How can I repay the Lord
for his goodness to me?
The cup of salvation I will raise;
I will call on the Lord's name.
My vows to the Lord I will fulfill
before all his people.
O precious in the eyes of the Lord
is the death of his faithful.
What soul truly believes in God's overflowing love for it? Such belief in God's love is the motivation for love, suffering and sanctity which all the saints had. "We desire to love God because God first loved us." I believe that many do not want to open their hearts to the possibility of a belief in God's overflowing, unconditional love because they fear they cannot return such love. Would God ask for our love if he knew it couldn't satisfy him? Would he ask for our love if he truly did not want it in the depths of his divine heart, if he did not thirst for it? Jesus groaned "I thirst" but it was not for wine, dear reader, but your love.
Once the first anxiety of doubting God love passes, the second one arrives. "How can I return God's love?" Such a divine love, such a holy love, such a pure love, such an unconditional, overflowing love... oh, how can I return that? The good news is -- we can! It is in the nature of love to want a return. God is not a cruel lover, loving us though we can't return it. It is in the very nature of love to ensure that the beloved can love back. Indeed, love ensures it; the divine love extended to us is a creative love: it creates love and beauty in us so we may return it.
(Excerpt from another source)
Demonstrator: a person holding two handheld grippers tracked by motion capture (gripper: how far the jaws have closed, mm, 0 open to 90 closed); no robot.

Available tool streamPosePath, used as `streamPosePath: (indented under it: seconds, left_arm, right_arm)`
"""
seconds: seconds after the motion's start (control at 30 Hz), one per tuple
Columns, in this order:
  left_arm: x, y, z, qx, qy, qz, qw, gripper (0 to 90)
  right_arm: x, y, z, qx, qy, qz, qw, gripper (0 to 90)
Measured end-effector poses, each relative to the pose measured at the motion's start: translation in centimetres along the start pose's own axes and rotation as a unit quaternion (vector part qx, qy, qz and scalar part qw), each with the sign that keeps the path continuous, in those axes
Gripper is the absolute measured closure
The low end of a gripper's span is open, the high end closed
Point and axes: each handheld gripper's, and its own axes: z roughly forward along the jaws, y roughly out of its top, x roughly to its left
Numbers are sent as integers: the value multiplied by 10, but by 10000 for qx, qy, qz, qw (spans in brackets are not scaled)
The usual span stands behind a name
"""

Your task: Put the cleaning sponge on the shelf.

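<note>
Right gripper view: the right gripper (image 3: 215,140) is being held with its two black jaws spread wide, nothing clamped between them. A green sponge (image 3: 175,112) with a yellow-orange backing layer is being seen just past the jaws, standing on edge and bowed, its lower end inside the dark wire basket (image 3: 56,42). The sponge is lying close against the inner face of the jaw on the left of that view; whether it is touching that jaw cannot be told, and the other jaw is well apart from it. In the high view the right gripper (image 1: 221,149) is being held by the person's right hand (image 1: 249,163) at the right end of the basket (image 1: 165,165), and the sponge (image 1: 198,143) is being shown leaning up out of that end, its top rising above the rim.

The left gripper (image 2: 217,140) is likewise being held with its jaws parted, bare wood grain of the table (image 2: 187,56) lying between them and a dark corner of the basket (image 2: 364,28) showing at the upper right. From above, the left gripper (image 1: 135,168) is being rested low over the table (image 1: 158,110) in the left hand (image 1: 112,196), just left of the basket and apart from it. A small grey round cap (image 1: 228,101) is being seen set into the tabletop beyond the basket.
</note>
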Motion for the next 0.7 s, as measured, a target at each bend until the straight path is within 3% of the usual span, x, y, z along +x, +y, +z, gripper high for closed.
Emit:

Revelation shows us the way: "the cup of salvation I will raise." That is, the chalice of the blood of Christ. What are we to believe, that he poured out his love upon the ground during the terrible agony of the cross and does not want us to receive it into ourselves? "Take, drink my blood," Jesus tells us. "How can I return your love, oh Jesus?" "Take, drink my blood." Yes, the cup of salvation I will raise. I begin returning your love by first receiving it, accepting it, believing it, drinking it. I cannot return your love if I don't first receive it. And so the cup of salvation I will raise. My heart then groans in praise and so love flows into the next movement: Praise. "I will call on the Lord's name." "Your name is like perfume poured out." (Song of Solomon 1.3)
Promises and vows flow naturally out of the lover's heart. So after I receive your love and praise you, I make vows of love and fidelity to you. And because I am aglow with love I want to proclaim it before others, so they may see it and witness to it. Jesus prayed "Father I desire that they be with me to see the glory you have given me because you love me." (John 17.24) Jesus wants us with him so we can witness to the love the Father has for him. As his children we want others to witness his love for us and our return of that love with praises and vows.
"O precious in the eyes of the Lord is the death of his faithful." The death spoken of here is not physical death so much as it is the death of one's ego and will before God. For the next movement of love is the complete submission of one's will to the lovers'. What person in love cannot be said to have had their will given over to the beloved? And so Jesus teaches us to pray "thy will be done, Father" even as he prayed it and lived it.
This, then, is how we can return God's love: principally by receiving it and drinking his blood, then by praising him, making vows to him before others and then crucifying our will unto his. You will note here Christ's redemptive act and our entrance into it by our reason (transformed by faith) and our will (transformed by obedience), all of which constitutes and is crowned by love.